The largest IPO so far this year was that of Eco World International, which raised US$581.23 million in March. The company sold 2.15 billion shares at a retail price of 1.20 ringgit apiece. The IPO came with a bonus warrant of up to 960 million. PNB, EPF and KWAP again participated in the deal and altogether subscribed for 47% of the institutional tranche. The stock traded up on its first day of trading on April 3, closing at 1.28 ringgit with 145.5 million shares changing hands.

While Eco World is a Malaysian company, it does not have business in Malaysia itself, as 100% of its property development activity is located in Australia and the UK. “This is something that the Malaysian investors want because they do not have to take money out and invest outside of Malaysia,” the banker says. “They can channel their investment in the Malaysian stock exchange and get exposure to these markets through Eco World.”

The other notable IPO this year was that of Serba Dinamik Holdings, an engineering solutions provider in the oil and gas, and power sectors, which raised US$131.47 million in April.
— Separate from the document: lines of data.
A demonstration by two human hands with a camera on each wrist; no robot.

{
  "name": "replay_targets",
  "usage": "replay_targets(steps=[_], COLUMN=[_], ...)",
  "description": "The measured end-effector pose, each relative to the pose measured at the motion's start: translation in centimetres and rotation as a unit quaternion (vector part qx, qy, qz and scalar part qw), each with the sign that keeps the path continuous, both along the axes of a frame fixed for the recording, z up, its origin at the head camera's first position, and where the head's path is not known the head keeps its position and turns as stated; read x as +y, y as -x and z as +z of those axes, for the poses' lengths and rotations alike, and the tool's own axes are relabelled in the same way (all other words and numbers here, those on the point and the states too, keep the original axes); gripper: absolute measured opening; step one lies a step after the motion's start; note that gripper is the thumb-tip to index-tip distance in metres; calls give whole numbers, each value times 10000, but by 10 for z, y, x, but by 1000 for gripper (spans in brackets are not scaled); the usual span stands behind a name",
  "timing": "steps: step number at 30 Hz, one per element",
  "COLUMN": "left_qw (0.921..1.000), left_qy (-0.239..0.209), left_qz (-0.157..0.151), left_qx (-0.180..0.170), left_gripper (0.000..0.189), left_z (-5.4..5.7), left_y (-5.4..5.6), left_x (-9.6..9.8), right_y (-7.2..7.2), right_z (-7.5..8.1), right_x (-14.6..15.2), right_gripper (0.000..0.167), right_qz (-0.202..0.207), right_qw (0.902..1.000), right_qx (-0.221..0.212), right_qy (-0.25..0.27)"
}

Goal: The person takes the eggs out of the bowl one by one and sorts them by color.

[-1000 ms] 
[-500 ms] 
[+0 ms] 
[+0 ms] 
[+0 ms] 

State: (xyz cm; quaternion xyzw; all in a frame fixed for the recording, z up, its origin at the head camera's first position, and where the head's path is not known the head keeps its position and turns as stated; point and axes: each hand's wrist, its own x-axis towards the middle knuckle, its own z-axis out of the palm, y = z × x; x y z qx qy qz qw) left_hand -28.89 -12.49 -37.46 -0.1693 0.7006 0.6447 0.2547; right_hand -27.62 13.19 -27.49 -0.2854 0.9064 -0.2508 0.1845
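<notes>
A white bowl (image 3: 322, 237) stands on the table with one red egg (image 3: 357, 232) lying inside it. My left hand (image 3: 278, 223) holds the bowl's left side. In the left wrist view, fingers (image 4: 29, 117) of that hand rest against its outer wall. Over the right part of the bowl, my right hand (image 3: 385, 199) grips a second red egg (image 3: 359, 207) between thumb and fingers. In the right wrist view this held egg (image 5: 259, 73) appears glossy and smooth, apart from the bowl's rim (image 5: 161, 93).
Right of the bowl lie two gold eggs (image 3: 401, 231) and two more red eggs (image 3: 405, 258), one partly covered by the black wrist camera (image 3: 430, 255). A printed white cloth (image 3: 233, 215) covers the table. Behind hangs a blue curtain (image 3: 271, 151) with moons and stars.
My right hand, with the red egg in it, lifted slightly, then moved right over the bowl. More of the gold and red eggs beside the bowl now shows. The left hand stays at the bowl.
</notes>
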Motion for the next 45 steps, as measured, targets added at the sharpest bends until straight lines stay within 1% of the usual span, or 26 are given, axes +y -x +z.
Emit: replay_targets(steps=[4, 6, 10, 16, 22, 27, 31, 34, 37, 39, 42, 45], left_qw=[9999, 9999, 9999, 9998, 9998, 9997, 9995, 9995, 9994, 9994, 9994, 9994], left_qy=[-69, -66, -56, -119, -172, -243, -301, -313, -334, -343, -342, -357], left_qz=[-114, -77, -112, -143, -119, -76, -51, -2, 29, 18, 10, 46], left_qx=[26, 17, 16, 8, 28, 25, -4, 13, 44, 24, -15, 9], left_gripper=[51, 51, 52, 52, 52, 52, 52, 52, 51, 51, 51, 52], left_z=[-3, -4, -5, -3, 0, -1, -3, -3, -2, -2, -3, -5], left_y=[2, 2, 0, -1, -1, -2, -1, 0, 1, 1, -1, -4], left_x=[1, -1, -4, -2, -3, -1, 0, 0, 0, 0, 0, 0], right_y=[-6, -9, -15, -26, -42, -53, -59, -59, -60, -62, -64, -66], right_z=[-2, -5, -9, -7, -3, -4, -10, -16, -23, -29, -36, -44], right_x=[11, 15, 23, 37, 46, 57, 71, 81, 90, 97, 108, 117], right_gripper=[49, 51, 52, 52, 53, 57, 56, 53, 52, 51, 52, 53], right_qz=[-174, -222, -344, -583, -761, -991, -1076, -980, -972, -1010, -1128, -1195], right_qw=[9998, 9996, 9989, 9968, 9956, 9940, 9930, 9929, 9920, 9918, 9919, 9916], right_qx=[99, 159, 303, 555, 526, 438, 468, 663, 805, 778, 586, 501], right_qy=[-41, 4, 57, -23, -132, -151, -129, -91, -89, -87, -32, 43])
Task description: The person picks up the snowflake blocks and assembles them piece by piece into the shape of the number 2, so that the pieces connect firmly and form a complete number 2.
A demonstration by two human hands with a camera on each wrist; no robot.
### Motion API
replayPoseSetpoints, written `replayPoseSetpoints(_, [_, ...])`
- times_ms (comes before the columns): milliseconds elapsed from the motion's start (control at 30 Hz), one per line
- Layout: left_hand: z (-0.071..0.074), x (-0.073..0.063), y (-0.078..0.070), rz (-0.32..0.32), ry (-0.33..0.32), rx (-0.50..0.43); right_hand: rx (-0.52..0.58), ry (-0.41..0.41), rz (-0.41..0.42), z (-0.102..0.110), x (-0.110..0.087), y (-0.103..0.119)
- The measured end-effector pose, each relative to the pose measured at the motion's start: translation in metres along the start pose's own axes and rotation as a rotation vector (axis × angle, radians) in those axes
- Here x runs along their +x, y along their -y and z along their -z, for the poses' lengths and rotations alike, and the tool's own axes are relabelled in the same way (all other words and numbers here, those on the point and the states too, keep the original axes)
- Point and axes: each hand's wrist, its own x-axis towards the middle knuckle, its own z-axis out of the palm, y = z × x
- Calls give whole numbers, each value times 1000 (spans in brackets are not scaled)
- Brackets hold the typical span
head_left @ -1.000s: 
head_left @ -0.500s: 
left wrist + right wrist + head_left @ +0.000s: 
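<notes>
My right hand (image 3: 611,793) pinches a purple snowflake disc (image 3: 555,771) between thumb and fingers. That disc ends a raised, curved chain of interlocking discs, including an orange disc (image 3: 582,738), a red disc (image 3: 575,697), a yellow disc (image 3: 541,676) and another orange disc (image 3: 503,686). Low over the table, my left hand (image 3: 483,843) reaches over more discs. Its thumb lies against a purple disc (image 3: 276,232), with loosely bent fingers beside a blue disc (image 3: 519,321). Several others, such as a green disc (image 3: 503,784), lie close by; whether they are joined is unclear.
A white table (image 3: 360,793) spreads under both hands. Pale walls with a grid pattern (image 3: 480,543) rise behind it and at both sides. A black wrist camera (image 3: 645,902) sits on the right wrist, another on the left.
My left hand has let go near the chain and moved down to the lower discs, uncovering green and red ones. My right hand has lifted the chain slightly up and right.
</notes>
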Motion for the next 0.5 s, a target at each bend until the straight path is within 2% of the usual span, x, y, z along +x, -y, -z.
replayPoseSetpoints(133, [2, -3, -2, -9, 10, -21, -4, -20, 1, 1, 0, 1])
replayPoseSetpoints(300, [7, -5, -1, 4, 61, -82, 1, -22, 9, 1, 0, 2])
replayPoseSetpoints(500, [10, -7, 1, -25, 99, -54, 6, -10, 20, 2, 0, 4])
Apart from IPOs, the Malaysian equity market is likely to see fundraising through other avenues such as share placement. Maxis, in its first equity transaction since its 2009 listing, raised almost 1.66 billion ringgit in June from placement of 300 million shares at 5.52 ringgit each. The deal attracted both local and foreign institutional investors. It was priced at a discount of 9.24% to the volume-weighted average price of its shares for the five trading days up to and including June 16 – the last trading day before the deal announcement.